I really wanted to do a hike in Norway. We definitely want to go back and explore the Norweigan countryside because it looks really breathtaking but my boyfriend and I wanted to at least get a taste. I found this hike online and it was accessible by public transportation and had nice views so we decided to go for it.
We went to a convenience store at the train station before we got on the metro out of the city to the nearest station to the hiking trail.
It was really easy and it took about 40 minutes. There were signs leading to the trail from the metro station so we didn’t have any issues finding it. It was a decent walk through a little village so it was cool to see a little bit of Norway out of the touristy areas.
The hike was really tough. Online it said it was suitable for everyone but that was deceiving. My face was red by the time we got to the top. It was to Klosastoppen which has a nice overlook of the city but you’re climbing up rocks the whole way up. Really steep rocks. There was a little bit of rain on our journey but not too bad.
The surprising thing was there were a lot of families hiking with little children on this very difficult trail and especially in the rain. They seemed like locals so that takes dedication. That’s that adventurous spirit I was talking about.
After we got up to the viewpoint, which was really beautiful we headed back down. I think the hike took about two hours total so it was the perfect amount of time.
We felt that we couldn’t go to Scandinavia and NOT experience a sauna. We were lucky enough to find one that was fairly priced right in the center of Oslo and a unique experience it was. The place was called Kok (which means boil in Norweigan) and you sit in a floating sauna in the harbor and once you get too hot, you jump in the fjord. It’s located right across from the Opera House which is pretty neat.
The temperature difference between the sauna and the fjord was crazy but once you were in the water it felt pretty nice. The fjord was salty which I hadn’t expected. We didn’t bring our phones which we regret because we couldn’t take any pictures. We were worried there wouldn’t be anywhere to safely store our stuff but they had a cubby area for everyone to store their belongings. The boat was also pretty small so I don’t think you have to worry about it but I would note that it isn’t locked up.

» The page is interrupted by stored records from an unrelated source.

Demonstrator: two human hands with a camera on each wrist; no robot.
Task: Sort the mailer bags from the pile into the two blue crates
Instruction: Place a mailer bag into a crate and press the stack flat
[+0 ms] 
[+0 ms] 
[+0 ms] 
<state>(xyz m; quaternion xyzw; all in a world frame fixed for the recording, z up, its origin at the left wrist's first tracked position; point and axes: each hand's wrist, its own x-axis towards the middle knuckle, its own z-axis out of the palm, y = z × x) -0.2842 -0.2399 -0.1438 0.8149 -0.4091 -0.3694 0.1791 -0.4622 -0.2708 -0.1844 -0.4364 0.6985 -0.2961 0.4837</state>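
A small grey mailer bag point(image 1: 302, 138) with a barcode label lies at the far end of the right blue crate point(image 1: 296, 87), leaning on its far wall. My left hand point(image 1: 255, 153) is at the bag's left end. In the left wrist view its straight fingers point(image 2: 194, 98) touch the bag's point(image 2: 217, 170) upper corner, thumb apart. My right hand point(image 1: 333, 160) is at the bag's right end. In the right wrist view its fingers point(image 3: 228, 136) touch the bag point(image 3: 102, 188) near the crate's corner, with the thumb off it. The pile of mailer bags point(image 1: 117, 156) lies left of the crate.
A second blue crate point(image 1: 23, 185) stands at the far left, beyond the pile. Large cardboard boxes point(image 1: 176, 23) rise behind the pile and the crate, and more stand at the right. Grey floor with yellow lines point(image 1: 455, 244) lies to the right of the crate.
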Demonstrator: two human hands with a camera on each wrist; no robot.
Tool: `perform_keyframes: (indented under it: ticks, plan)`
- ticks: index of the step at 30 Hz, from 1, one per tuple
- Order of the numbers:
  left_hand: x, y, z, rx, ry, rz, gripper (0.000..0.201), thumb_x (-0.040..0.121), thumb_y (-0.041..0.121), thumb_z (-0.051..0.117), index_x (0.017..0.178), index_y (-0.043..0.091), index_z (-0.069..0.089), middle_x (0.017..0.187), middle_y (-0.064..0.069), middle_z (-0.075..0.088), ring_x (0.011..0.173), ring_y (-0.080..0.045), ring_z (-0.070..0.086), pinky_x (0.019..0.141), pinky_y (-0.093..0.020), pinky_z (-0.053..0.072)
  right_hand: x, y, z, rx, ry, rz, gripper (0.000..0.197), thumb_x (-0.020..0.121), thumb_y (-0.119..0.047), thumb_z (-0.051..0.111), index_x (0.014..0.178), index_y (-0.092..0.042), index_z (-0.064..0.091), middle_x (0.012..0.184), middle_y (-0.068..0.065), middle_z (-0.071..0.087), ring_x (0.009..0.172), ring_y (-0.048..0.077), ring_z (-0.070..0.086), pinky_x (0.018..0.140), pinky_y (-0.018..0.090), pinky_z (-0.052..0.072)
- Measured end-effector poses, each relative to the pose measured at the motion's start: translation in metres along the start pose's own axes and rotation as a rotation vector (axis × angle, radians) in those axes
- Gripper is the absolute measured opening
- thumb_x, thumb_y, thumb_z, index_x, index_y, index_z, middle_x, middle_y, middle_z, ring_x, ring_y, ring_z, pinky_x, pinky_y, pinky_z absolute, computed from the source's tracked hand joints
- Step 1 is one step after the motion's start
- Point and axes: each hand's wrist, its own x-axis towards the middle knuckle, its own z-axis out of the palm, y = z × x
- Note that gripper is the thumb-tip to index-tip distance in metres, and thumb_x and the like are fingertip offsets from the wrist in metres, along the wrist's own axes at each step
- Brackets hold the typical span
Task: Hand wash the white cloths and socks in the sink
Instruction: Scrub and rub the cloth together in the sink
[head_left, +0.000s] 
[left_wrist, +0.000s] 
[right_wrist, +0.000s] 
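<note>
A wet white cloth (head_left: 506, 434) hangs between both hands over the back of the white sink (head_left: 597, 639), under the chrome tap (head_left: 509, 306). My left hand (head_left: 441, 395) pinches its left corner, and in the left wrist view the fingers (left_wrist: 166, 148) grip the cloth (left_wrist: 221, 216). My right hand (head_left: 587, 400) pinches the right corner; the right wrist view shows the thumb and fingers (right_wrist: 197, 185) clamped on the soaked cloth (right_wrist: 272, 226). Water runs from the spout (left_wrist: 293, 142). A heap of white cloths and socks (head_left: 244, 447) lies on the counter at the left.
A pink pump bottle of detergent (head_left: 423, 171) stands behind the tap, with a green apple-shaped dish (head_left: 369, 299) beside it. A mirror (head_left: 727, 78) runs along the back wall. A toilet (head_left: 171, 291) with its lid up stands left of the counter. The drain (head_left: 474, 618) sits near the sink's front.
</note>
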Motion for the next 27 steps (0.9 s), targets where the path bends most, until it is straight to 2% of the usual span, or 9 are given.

You’re able to relax in the sauna for two hours but you could leave whenever you had your fill since it stays docked. You could jump off the boat and some people were even jumping off the harbor side. It seemed pretty deep and they didn’t seem to have an issue with people diving in if that’s something you’re interested in.
That is my experience of Oslo, Norway for the weekend.
I didn’t go into the brown cheese too much but Norwegians put it on waffles with jam and it was at breakfast at the hotel every day. It’s really good and it doesn’t taste like the typical cheese you find in the United States. You definitely have to try the hot dogs and the brown cheese while you’re there.
I’m glad we were able to do the hike even though it was super challenging because even that close to the city, the nature was beautiful and different than back home.
There was a lot we didn’t do but we had a great time. I wish we could have stayed longer to experience more of what this city had to offer.